With a little creativity, it is easy to imagine using genemodel to plot such things as alternative splicing. For example, an exon and it's neighboring introns can be removed and replaced by a sinlge intron to create a plot showing a different splice variant.

```{r}
spl1<-data.frame(
  type=c("5' utr", "coding_region", "intron", "coding_region", "intron", "coding_region","3' utr"), 
  coordinates=c("1-50", "50-100", "100-150", "150-200", "200-250", "250-300","300-350"))

spl2<-data.frame(
  type=c("5' utr", "coding_region", "intron","coding_region","3' utr"), coordinates=c("1-50", "50-100", "100-250", "250-300","300-350"))
par(mfrow=c(2,1))
genemodel.plot(model=spl1, start=1, bpstop=350, orientation="reverse", xaxis=T)
genemodel.plot(model=spl2, start=1, bpstop=350, orientation="reverse", xaxis=F)
```


## mutation.plot function

The next function we will look at is the `mutation.plot` function which plots mutations at correct positions on an already plotted gene model. 

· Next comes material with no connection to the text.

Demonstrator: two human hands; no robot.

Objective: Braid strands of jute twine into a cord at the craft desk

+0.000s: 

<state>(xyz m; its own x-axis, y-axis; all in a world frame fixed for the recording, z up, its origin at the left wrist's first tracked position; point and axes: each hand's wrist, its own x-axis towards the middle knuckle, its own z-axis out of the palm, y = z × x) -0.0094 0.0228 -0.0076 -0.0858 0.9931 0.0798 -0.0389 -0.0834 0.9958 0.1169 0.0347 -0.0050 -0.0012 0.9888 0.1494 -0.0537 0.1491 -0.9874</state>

```{r, fig.width=7.5, fig.height=2}
genemodel.plot(model=AT5G62640, start=25149433, bpstop=25152541, orientation="reverse", xaxis=T)
mutation.plot(25150214, 25150214, text="P->S", col="black", drop=-.15, haplotypes=c("red", "blue"))
mutation.plot(25150659, 25150659, text="V->S", col="black", drop=-.15, haplotypes=c("red"))
mutation.plot(25150639, 25150639, text="L->P", col="black", drop=-.35, haplotypes=c("blue"))
```


`mutation.plot` adds mutations to a prexisting gene model plot. In this example, amino acid substitutions are shown at exact positions. The colored dots correspond to the hapolotype group that has this mutation. The `drop` parameter can be used to offset the positionin of close mutation for easy visualization.